What you have to do -
From the first line of the records through the line containing "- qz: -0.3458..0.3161", retype every line exactly and nothing else.

==============================

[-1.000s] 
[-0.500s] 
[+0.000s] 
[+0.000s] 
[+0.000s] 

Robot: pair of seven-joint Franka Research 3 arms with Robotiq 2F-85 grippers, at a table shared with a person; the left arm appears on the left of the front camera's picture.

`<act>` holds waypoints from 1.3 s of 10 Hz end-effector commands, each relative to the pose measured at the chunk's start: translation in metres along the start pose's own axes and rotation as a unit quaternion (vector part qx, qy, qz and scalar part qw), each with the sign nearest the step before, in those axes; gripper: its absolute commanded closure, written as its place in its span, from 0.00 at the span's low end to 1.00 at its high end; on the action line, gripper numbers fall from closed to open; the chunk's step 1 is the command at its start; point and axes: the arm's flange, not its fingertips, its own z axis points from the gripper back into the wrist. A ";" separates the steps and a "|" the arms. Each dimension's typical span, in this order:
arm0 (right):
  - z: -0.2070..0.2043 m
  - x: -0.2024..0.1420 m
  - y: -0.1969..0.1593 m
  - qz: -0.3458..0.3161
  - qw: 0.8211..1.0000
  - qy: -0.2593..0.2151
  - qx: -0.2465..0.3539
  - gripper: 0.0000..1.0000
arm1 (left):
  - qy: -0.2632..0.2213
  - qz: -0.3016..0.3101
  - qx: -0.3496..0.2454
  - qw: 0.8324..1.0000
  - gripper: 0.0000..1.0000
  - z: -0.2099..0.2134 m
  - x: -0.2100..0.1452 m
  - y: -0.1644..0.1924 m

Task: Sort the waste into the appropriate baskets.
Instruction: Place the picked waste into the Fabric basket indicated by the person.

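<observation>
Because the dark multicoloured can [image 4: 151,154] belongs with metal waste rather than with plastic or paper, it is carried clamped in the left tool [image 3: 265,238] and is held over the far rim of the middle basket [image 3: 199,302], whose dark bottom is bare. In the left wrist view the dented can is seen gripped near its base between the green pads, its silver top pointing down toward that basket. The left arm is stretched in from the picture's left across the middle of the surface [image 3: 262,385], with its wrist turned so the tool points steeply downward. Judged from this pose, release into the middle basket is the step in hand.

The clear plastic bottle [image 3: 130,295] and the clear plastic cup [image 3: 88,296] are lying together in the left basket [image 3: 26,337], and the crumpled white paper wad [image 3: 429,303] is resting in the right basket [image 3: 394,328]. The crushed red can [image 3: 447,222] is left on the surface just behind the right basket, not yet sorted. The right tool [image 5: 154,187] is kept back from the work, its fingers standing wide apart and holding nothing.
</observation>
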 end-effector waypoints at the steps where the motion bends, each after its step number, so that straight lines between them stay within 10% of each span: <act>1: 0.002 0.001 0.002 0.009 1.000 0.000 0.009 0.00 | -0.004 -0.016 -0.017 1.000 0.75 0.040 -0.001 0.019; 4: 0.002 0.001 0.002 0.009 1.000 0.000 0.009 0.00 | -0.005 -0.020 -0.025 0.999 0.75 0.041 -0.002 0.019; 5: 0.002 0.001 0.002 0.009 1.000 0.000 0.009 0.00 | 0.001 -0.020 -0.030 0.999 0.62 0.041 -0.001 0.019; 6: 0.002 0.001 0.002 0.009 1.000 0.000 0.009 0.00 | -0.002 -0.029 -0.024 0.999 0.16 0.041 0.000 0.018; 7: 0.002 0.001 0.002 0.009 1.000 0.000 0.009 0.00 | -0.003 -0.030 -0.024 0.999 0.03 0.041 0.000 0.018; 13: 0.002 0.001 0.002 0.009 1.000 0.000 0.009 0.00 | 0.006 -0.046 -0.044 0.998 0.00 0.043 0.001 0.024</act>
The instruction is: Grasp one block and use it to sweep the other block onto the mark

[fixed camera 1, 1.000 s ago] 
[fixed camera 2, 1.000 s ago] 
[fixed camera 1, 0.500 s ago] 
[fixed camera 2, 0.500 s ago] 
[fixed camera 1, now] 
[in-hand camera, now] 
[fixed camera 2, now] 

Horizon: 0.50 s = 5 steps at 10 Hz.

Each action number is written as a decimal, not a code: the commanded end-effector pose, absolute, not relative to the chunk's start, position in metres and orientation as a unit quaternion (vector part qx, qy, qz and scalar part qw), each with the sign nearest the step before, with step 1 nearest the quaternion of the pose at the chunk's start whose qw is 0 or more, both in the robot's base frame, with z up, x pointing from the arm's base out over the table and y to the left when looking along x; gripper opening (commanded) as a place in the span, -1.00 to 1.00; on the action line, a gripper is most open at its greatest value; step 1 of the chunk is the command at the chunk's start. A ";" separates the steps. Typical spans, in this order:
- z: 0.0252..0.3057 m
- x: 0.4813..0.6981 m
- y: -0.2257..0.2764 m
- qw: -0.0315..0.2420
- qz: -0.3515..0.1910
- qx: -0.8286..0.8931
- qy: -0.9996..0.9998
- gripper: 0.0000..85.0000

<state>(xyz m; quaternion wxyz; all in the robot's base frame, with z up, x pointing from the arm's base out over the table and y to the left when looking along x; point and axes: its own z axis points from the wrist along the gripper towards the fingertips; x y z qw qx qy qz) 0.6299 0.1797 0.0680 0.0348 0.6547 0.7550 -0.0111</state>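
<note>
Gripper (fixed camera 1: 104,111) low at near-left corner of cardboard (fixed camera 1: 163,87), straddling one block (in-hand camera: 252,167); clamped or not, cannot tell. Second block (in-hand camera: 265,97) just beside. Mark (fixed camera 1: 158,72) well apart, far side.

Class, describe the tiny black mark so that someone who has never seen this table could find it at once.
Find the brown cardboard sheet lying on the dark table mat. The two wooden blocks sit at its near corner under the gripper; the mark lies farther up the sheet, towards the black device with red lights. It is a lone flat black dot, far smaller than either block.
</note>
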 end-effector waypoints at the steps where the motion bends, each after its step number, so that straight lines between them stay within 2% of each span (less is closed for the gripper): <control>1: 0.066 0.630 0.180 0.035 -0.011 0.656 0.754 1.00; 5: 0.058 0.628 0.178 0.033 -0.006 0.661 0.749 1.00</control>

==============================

Answer for the task -
[-1.000s] 
[-0.500s] 
[+0.000s] 
[+0.000s] 
[+0.000s] 

Robot: pair of seven-joint Franka Research 3 arms with Robotiq 2F-85 grippers, at a table shared with a person; the left arm appears on the left of the front camera's picture.

`<act>` holds waypoints from 1.3 s of 10 Hz end-effector commands, each relative to the pose measured at the chunk's start: translation in metres along the start pose's own axes and rotation as a unit quaternion (vector part qx, qy, qz and scalar part qw), each with the sign nearest the step before, in those axes; gripper: its absolute commanded closure, written as its place in its span, from 0.00 at the span's low end to 1.00 at its high end; on the action line, gripper numbers fall from closed to open; the chunk's step 1 is the command at its start; point and axes: the arm's flange, not its fingertips, its own z axis points from the gripper back into the wrist. A ";" separates the steps and a "|" the arms. Each dimension's typical span, in this order:
arm0 (right):
  - z: -0.2070..0.2043 m
  - x: -0.2024..0.1420 m
  - y: -0.1969..0.1593 m
  - qz: -0.3458..0.3161

Nothing remains to add to the output.